An introduction to scraping with Python and BeautifulSoup

Articles in Web Scraping, Data Analysis | By Hash Brown

Published 20 hours agoTue, 08 Jan 2019 22:34:09 -0800

13 views, 1 RAM, and 1 comment

Web scraping a form of data extraction from web pages online. Simply put we are using code to simulate human behaviour and saving parts of the page for our own use. This could be done to get information which is not available via an API or to organise the internets information like Google does.

What is web scraping

Common use for scraping could be:

Collecting phone numbers from directories
Automatically archiving temporary web content such as weather reports
Buying event tickets or shoes when they go online

Not all information is available from APIs. Learning scraping can essentially let you “create” any API you need for a project. If you wanted an API to display stock prices and none of the current options were available to you could just scrape the data from a website. If you wanted to store tweets from public figures so they are available when they delete them, you can do it with scraping. If you wanted to find press releases before they are made available to the public, again you can do it with scraping

Learning scraping opens up a whole host of new opportunities to developers and it’s really not that difficult, skip ahead for the tutorial!

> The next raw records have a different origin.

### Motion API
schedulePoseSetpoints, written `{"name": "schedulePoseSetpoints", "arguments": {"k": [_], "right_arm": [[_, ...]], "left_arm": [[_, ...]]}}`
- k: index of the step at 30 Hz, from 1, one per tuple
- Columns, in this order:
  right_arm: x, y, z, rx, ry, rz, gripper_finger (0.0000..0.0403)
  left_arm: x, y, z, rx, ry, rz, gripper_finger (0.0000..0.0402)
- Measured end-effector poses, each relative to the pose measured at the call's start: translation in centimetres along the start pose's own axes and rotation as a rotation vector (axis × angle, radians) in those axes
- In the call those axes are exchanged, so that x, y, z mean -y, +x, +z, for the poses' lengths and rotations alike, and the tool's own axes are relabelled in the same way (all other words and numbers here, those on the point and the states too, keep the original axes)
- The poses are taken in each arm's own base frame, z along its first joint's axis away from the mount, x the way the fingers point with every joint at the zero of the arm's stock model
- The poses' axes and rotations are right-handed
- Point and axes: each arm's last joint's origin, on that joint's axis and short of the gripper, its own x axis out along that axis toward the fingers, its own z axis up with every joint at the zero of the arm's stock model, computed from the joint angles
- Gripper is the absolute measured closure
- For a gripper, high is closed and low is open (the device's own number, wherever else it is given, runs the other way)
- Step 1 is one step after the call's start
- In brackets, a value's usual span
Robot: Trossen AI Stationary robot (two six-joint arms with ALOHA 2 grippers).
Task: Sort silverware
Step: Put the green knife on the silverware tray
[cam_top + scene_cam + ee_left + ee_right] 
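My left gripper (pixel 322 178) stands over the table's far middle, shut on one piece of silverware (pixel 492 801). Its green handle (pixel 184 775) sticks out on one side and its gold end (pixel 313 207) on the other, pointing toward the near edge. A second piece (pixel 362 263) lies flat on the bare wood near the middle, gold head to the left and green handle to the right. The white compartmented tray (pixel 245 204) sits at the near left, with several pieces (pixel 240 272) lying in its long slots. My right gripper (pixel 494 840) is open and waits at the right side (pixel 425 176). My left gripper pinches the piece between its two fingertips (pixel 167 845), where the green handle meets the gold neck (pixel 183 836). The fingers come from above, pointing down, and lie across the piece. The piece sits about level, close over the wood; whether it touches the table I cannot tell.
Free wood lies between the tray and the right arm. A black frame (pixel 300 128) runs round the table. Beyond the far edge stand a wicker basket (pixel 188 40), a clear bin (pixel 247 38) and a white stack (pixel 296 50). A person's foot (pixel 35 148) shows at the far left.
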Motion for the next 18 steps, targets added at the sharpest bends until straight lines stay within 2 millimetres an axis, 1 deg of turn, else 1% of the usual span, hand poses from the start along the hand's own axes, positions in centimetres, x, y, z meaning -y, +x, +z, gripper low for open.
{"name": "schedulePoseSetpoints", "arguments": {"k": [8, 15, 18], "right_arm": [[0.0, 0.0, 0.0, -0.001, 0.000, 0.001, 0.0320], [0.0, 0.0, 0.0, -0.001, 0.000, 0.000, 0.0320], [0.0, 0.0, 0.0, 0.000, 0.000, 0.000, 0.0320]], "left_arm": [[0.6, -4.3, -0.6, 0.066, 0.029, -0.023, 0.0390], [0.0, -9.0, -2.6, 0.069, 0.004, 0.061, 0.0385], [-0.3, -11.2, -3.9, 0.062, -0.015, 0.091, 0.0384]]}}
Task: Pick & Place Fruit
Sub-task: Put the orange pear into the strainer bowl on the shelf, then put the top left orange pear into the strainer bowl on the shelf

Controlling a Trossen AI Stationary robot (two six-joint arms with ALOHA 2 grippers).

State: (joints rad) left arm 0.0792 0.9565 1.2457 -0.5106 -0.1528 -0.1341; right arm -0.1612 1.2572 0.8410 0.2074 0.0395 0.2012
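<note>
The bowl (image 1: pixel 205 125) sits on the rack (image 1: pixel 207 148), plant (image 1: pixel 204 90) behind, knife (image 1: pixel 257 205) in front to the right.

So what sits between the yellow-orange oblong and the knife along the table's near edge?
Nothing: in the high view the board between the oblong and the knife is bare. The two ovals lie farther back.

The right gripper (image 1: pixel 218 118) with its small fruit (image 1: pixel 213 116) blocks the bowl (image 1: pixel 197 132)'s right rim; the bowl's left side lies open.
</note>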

What is the difference between scraping and crawling?

Crawling is using bots to store, read and index web pages. It works in ways very similar to scraping and will follow links on each web page to collate information and usually add it to a central database.

Search engines such as Google and Bing are constantly crawling websites with their bots (referred to as spiders) and adding information to their index, which is what users are served with when they make searches.

The main difference between crawling and scraping is that crawling will go on every single page it can find from URLs collected from pages it has already crawled. It’s goal is to get as much information as it can from every source it can.

Scraping is used to target specific pages (which can be combined with crawling to find these pages) with the idea of taking more specific data. For example, crawling might take general information from a Wikipedia page for a book and assign that particular URL to a topic in a database for Google to give to a user, while a scraper may just store the authors name and book title which you can use later on for your own purpose.

Is scraping legal?

Firstly, we are not legal professionals so if you are looking for a hard answer get some real advice.

The answer depends on where you’re scraping and what you’re doing with the information. Much of the content you’re taking could be protected by copyright laws and using it for your own purpose could cause trouble.

Many websites list scraping as against their terms of service, this again could cause legal issues but this is generally seen a civil matter rather than criminal. You might get sued but you’re probably not going to jail.

What languages are best for scraping?

You can scrape data in most languages, C#, Python, R, Java and even PHP all have public libraries for parsing HTML and pulling data from it.

However some languages are better than others, PHP for example does not support threading so using a PHP script to scrape would be slow if you needed to scrape any kind of volume. Python (which we are focusing on today) has some great libraries such as BeautifulSoup and Scrapy which are easy to install and use for beginners.

If this turns out to be a popular topic I may expand this guide or create new guides for other languages, leave a comment below letting me know what you want to see next.

BeautifulSoup4 and Python:

BeautifulSoup is a Python library for pulling data from HTML and works with almost any Python parser. The library is highly supported, simple to install and works extremely well.

As HTML is just a markup language it can be navigated in a tree structure, just like XML. BeautifulSoup4 (BS4) makes this very easy, saving us many hours of work over coding our own solution.

Before we start using BS4 though, we need to install it.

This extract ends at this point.